Davon hat noch nie jemand gesprochen. Vielleicht wird man es nach Lektüre dieses Buches tun. Oder vielleicht auch nicht. Denn man ist ja viel zu sehr damit beschäftigt, ihm Vorwürfe zu machen. Der Hauptvorwurf, den man ihm machen kann, ist eigentlich nichts anderes, als daß er sich nicht geändert hat. Er hat sich entschlossen, für gewisse Ideen zu kämpfen und gegen gewisse Ideen und Zustände, und er tut es. „Es geht in diesem Buch nicht um mich, sondern um das, was ich als meine Aufgabe erkenne.“ Und diese Aufgabe hat sich, und das darf man ihm glauben, nicht geändert. Und somit hat sich auch sein Kampf nicht geändert.

Andere, die meisten anderen, finden sich mit dem oder jenem ab, weil es doch nun einmal so sei. Das hat man zu Hitlers Zeiten getan, zu Stalins Zeiten — heute weiß man, was dabei herausgekommen ist. Springer: „Man sagt mir, ich leugnete ... Realitäten. Das ist nicht wahr, denn wenn ich sie anfechte, kann ich sie nicht leugnen. Ich sehe sie schärfer als jene, die sich ihnen beugen ...“

Weil er die Realitäten klar sieht, als mehr oder weniger zufällige Entwicklungen, besser: Phasen von Entwicklungen, die morgen überholt sein können, sieht er klarer als die meisten von uns, daß es sehr bald einmal ganz anders kommen kann. Seine Gegner, wenn sie milde aufgelegt sind, werfen ihm vor, er sei ein Träumer. Springer zitiert Jean Paul: „Ohne politische Träume stürbe jeder Staatskörper; wer nichts will als Gegenwart, wäre gewiß nicht ihr Schöpfer geworden.“ Und Theodor Herzl: „Wenn ihr es wollt, ist es kein Märchen.“

Immer wieder rechnet Springer mit denen ab, die jeden Tag von neuem behaupten, man müsse sich „abfinden“. Er findet sich mit nichts ab, er hält nichts für endgültig: „Vergessen oder verdrängt sind die Erfahrungen nach dem Ende des zweiten Weltkrieges, vergessen sind Ungarn und Polen 1956 und die Tschechoslowakei 1968“, stellt er besorgt, aber keineswegs verzweifelt fest. Und er verspricht: „Wir werden weiter wachen müssen.“

Kein Zweifel, daß er es ernst meint. Und ein Glück für seine Zeitgenossen, wenn auch viele es für ein Unglück halten, seine Zeitgenossen zu sein.

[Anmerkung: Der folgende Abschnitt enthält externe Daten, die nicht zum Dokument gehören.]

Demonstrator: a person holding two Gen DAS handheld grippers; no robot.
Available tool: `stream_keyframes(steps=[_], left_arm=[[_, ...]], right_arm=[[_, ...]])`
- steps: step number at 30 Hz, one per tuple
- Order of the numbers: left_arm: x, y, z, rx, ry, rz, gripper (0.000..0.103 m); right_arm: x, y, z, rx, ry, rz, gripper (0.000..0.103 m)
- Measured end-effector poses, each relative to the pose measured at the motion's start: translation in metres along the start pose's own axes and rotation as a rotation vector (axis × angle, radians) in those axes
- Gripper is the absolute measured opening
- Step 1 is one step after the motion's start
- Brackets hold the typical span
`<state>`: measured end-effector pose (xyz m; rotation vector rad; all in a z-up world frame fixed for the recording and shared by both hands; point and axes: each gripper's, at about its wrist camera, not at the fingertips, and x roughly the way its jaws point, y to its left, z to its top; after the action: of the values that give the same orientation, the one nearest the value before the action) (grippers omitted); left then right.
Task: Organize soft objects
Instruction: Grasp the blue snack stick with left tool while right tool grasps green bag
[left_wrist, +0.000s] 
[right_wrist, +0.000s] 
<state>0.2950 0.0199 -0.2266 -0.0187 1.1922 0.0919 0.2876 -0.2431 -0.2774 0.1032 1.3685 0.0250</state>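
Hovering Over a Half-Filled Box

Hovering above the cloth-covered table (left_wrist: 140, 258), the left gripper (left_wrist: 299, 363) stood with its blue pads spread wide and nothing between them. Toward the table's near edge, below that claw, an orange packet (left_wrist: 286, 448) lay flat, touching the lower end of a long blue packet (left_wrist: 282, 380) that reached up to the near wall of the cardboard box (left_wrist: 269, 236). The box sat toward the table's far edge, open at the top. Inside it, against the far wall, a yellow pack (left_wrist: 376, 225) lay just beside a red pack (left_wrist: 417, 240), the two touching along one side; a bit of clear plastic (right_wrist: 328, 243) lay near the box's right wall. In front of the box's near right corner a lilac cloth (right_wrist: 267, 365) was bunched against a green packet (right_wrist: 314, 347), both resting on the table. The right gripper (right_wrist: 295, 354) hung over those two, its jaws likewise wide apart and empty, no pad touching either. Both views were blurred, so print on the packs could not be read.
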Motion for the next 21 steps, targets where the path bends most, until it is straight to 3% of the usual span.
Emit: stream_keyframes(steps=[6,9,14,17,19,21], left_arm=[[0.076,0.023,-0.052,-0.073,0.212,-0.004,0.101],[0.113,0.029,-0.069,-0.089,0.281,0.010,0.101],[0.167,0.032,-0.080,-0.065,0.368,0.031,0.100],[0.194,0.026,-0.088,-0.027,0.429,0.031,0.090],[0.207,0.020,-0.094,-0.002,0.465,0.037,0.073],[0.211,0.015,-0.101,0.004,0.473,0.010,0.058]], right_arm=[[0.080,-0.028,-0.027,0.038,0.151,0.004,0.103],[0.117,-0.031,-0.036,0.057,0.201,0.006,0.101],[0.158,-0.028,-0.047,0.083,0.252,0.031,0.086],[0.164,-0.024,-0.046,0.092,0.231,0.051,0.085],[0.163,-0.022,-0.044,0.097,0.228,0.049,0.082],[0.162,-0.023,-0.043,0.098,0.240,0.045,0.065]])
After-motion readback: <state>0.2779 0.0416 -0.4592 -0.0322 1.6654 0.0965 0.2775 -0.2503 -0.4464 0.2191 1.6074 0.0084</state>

Die Zeitungen von gestern, die Reden von gestern — sie sind schnell vergessen. Ein Buch wird gelesen oder nicht gelesen, aber es existiert über den Tag hinaus. Man kann noch nach Jahren feststellen: Das hat also Axel Springer dann oder dann gesagt. Es ist In unserer vergeßlichen Zeit so wichtig, die Dinge auszusprechen, immer wieder zu sagen, daß man es immer wieder gesagt hat. Dies scheint mir der besondere Wert dieses Buches zu sein, das lange über den Tag hinaus, ja, ich wage zu prophezeien: lange über unsere Zeit hinaus seine Bedeutung haben wird.

VON BERLIN AUS GESEHEN: Zeugnisse eines engagierten Deutschen. Von Axel Spring er. Nachwort von Karl Theodor Freiherr von und zu Guttenberg. Seewald-Verlag, Stuttgart. 300 Seiten. 66 Abbildungen.